**Data section:**
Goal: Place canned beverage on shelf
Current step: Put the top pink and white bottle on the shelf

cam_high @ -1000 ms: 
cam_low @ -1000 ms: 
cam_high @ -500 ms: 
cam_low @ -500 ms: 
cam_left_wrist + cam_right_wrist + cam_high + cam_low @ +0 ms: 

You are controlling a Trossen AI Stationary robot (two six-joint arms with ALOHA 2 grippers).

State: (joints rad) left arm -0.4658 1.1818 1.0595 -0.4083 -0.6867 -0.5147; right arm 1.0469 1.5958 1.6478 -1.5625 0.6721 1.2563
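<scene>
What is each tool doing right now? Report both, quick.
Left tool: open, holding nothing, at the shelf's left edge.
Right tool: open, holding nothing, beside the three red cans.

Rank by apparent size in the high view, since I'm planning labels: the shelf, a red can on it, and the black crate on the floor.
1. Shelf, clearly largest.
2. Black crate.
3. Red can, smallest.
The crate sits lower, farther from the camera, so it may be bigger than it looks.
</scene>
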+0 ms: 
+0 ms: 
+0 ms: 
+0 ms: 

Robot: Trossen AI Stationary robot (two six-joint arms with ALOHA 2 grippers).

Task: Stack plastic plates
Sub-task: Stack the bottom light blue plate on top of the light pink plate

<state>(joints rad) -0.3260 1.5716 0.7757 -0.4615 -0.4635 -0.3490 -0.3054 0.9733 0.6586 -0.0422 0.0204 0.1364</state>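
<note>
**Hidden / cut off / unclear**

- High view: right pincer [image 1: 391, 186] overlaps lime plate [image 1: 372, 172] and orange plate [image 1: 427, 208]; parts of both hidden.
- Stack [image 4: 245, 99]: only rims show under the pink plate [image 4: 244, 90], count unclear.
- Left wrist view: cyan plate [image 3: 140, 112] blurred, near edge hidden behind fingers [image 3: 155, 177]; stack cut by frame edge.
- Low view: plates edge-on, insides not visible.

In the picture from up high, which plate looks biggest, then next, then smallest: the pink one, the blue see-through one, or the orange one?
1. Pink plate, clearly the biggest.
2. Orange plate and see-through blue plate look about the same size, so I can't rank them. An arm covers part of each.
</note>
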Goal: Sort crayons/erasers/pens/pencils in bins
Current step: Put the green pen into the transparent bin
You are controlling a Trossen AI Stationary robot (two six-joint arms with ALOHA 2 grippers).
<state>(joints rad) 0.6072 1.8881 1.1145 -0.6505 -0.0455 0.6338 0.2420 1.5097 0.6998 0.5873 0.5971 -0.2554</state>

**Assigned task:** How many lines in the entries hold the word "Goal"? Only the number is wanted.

**Result:** 2